Presto!
James Buchan
- The Life of Adam Smith by Ian Simpson Ross
Oxford, 495 pp, £25.00, October 1995, ISBN 0 19 828821 2
In Book IV of The Wealth of Nations, a vantage at which you have already left the economists shivering and huddled in their sleeping bags a thousand feet below, there is a sentence that lets you peer right into Adam Smith’s world. He is talking about Cameron of Lochiel, whose decision, against his better judgment, to come out for Prince Charles Edward Stuart in 1745 won the clans for the Pretender and doomed the ancient culture of the Highlands to extinction. ‘That gentleman, whose rent never exceeded five hundred pounds a year, carried, in 1745, eight hundred of his own people into the rebellion with him.’
Letters
Vol. 18 No. 1 · 4 January 1996
From George Houston
As one of the Glasgow economists not involved in editing the Glasgow collection of Adam Smith’s works, perhaps I may be allowed to point out the absurdity of James Buchan’s comment that ‘to an extent all the editors of the Glasgow edition regard The Wealth of Nations as scripture’ (LRB, 14 December 1995). One of those most closely involved in the meticulous editing of Smith’s writings was Ronald Meek, a Marxist economist who did not regard any economist’s writings, including his own, as scripture. I suspect I am now one of the few living persons, including recent prime ministers, who have actually read The Wealth of Nations. It is especially valuable to those interested in economic history, even more to those, like myself, interested in the history of Scottish agriculture. A large part of its economic analysis is rubbish and much less relevant to today than the works of Karl Marx, which certainly should not be regarded as scripture, even by Marxists.
George Houston
University of Glasgow
Vol. 18 No. 2 · 25 January 1996
From W.G. Runciman
I am intrigued by the remark of your reviewer of Ian Simpson Ross’s Life of Adam Smith, James Buchan (LRB, 14 December 1995), that he has ‘absolutely no propensity to barter, truck, or exchange one thing for another’. It is as though a reviewer of a biography of Freud were to claim to have ‘absolutely no propensity’ to engage in any form of sexual activity. Does James Buchan never negotiate royalties with his publisher, respond to the offer of a discount when he goes shopping, or relate the value of services he pays for to what he pays for them? There may be such people in the world, but I find it hard to believe that he is one of them.

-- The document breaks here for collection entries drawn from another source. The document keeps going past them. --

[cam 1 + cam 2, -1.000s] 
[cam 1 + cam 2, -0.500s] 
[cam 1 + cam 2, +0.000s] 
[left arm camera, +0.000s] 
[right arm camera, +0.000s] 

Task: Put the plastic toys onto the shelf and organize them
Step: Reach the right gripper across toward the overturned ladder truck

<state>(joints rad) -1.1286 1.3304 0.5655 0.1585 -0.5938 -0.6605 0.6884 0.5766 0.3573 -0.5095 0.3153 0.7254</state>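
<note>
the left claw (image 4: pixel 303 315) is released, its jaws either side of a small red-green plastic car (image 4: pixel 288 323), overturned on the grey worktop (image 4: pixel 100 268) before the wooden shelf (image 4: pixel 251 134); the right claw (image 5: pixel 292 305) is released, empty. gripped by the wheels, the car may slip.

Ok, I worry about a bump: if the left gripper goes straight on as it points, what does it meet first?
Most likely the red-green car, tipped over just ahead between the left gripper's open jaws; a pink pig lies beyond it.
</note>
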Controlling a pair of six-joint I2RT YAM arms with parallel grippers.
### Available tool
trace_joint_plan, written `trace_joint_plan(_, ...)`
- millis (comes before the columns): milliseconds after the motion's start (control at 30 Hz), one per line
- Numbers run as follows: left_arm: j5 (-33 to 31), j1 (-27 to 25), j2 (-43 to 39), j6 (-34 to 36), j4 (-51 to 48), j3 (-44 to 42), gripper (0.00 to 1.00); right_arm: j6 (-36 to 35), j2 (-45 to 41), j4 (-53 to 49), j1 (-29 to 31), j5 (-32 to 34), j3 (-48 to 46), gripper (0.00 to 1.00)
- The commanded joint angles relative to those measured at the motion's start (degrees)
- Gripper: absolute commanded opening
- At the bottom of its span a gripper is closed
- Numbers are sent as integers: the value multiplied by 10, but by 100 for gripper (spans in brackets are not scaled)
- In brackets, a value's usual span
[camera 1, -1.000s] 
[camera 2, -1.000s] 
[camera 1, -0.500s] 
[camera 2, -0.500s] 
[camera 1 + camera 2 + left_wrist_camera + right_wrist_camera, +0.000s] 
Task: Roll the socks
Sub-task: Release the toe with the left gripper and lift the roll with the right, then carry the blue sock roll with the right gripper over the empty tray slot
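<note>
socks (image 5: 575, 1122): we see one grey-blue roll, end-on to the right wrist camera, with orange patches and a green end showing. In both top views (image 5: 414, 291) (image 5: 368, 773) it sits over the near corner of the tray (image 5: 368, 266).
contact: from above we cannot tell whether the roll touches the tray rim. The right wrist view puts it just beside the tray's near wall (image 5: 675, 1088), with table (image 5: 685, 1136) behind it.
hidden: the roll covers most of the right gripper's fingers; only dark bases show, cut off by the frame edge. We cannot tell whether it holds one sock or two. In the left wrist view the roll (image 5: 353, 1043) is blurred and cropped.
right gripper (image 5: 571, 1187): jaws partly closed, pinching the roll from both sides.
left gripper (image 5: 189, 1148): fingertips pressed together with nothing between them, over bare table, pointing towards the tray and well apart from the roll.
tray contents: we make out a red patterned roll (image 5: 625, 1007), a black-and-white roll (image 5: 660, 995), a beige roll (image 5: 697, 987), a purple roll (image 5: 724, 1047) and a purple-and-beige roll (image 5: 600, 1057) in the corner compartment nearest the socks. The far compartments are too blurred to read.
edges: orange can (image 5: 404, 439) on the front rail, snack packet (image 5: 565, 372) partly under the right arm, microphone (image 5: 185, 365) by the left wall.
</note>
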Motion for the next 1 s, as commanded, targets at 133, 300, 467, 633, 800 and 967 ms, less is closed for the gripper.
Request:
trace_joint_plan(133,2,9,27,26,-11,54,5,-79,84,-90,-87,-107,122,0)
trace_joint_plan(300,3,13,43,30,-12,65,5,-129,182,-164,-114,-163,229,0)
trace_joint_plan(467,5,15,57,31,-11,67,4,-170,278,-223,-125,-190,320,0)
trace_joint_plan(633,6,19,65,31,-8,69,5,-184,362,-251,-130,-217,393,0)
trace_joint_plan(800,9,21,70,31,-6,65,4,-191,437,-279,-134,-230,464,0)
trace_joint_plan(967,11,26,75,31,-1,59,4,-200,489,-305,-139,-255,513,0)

Incidentally, I am hardly less puzzled by his assertion that the exchange of armour between Glaucus and Diomede in Book VI of the Iliad is ‘the locus classicus for the clash of money and heroism’. What happened is that the two champions agreed not to fight when they discovered that through their respective grandfathers they were ‘guest-friends’. They then exchanged armour, and Homer says that Zeus ‘deprived Glaucus of his wits’ because he exchanged golden armour for bronze. The passage has always given difficulty, but so far as I know is generally interpreted as a joke. Walter Leaf, in the 1900 edition of his Commentary, called it ‘an outbreak of conscious and deliberate humour, which is only so far isolated that it appears among men and not, as elsewhere, among the gods’; and G.S. Kirk, in his 1990 Commentary, agrees that ‘the action and its implications are self-evidently intended to be humorous in some way.’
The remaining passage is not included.